"I don't want any more data"

At the ‘Future Retail Strategy Congress 2017’ this week in London, one of the presenters echoed a sentiment I’ve heard myself from many major UK retailers: “don’t talk to me about more data, I don’t want more data… what I want to know is how to get more value from our data”.

It’s hard to attend a conference such as the ‘Future Retail Strategies’ without talking about data and hearing terms like “data is king”, or “data is the new money” and myriad companies investing more and more in Analytics and Artificial Intelligence.  Indeed, Solutions for Retail Brands (S4RB) is one of these companies with our investment in our Unified Brand Experience (UBX) Cloud Services for retail brands.  But the cry is how to make sense of this data?

According to the US Chamber of Commerce Foundation, 90% of the world’s data has been produced in the last two years. So yes, there is more data, in fact, lots more data. The concern from retailers is that ‘big data’ means big teams.  The volume of data is only on the increase, from online-reviews and the ever-increasing number of social media channels.  Therefore, it’s no shock that more channels = more noise and with this comes the cry “do not talk to me about big data”. 

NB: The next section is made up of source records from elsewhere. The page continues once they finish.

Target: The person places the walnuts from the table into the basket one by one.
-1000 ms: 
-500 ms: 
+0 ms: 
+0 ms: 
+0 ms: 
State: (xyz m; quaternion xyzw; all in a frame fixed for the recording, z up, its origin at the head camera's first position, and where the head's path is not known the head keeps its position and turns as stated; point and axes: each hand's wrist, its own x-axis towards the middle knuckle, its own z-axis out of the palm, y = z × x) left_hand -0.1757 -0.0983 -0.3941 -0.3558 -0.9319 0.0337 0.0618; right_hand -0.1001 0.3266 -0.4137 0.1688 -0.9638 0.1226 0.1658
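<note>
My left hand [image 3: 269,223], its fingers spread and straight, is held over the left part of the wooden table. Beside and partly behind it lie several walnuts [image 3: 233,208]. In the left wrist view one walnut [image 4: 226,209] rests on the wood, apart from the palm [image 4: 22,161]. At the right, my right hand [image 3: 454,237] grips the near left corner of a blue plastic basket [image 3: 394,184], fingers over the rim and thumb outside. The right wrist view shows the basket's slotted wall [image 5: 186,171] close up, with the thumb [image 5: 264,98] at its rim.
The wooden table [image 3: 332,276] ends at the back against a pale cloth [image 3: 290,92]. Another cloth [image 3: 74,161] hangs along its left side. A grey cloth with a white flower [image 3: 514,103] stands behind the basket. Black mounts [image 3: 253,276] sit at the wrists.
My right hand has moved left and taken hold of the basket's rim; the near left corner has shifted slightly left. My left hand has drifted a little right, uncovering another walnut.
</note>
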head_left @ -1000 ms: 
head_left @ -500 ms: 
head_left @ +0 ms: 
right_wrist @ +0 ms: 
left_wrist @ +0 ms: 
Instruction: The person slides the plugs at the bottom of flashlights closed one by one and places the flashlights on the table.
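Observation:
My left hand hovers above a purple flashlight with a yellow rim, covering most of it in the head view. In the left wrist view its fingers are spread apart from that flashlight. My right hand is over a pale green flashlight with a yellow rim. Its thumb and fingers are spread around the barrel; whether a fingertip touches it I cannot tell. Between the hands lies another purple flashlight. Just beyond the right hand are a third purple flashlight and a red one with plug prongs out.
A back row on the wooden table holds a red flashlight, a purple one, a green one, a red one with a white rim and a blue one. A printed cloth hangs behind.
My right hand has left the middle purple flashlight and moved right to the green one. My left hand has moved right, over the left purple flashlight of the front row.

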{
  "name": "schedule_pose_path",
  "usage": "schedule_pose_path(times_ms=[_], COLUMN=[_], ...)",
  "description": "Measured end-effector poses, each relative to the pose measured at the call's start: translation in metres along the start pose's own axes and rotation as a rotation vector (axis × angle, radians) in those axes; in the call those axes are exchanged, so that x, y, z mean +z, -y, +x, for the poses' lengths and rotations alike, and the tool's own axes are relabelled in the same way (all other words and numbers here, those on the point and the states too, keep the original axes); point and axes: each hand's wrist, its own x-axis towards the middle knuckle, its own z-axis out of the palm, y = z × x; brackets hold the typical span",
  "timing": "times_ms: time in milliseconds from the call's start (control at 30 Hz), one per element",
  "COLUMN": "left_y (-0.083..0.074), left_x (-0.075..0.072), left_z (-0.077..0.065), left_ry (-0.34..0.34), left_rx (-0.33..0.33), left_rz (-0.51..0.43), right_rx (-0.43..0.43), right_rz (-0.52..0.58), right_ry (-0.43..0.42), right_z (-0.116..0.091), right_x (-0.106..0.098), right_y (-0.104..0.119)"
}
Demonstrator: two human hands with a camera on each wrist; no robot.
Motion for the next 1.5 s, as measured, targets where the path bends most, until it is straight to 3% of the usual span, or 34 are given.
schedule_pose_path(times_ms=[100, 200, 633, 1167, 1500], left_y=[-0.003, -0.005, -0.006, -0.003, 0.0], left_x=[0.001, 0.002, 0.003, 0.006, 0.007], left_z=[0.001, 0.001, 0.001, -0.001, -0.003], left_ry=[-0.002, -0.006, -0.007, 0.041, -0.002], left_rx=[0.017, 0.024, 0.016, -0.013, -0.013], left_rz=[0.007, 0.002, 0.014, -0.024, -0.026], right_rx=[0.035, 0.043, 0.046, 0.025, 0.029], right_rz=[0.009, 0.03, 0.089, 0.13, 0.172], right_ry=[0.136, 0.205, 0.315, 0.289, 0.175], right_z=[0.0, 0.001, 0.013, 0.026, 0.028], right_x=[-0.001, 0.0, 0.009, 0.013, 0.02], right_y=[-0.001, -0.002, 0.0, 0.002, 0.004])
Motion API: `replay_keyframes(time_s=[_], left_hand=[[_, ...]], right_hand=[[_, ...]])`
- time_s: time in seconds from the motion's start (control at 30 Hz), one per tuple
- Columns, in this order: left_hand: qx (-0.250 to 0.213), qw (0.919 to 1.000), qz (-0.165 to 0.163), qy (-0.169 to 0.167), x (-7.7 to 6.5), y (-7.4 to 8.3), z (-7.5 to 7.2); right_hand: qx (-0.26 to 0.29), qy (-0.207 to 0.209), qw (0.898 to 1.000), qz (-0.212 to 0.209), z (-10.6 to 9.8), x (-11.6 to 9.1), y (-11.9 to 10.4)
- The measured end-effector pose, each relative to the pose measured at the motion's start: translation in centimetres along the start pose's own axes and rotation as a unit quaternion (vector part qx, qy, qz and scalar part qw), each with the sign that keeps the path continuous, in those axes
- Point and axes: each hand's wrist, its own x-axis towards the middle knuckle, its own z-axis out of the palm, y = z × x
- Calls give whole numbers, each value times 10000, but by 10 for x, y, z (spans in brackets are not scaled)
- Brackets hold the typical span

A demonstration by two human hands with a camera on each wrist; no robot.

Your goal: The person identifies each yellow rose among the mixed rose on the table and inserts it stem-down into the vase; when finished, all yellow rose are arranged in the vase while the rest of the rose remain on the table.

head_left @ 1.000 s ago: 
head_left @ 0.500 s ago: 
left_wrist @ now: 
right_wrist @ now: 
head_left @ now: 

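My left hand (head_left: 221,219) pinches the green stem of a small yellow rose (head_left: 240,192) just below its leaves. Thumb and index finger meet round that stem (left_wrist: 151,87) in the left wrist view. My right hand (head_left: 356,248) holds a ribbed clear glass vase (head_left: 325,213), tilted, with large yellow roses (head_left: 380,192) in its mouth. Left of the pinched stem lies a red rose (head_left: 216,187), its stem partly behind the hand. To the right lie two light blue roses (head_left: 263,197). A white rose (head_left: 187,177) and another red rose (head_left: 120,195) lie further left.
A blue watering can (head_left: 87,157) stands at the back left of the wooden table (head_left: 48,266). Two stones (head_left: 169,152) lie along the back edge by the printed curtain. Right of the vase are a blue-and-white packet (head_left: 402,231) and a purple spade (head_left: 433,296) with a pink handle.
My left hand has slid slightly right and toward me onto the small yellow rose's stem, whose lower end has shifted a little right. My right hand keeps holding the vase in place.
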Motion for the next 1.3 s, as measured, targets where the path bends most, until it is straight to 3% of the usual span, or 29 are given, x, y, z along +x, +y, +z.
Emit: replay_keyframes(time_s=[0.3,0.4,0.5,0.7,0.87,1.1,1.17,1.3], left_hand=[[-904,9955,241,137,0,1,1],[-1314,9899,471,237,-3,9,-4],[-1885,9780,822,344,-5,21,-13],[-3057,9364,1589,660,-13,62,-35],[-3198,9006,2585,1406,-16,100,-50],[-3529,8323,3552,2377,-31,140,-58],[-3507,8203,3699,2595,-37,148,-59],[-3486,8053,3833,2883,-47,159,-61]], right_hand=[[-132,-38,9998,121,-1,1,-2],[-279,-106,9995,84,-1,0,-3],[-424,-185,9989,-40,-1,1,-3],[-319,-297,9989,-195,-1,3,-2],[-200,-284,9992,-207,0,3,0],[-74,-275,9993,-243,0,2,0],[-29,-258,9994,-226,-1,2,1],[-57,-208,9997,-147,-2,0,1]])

Turn data into decisions by working as ‘one team’ with your own brand suppliers.

For most retailers, as the data has increased the teams managing this have just not been able to keep pace and for some the teams have even been reduced.  Specifically, for retail private brand teams who are trying to manage often thousands of their own brand products across hundreds of suppliers.  Part of the solution is analytics, such as our own UBX Cloud Services which help the own brand team get ‘one view’ of product performance, but there is then the need to add knowledge and to maximise resource.  In both instances, retailers can achieve this by working as ‘one team’ with their suppliers.  Often the simplest solutions are the best, sharing information with suppliers will not only get more eyes on the problem but will also make better use of their product and domain expertise.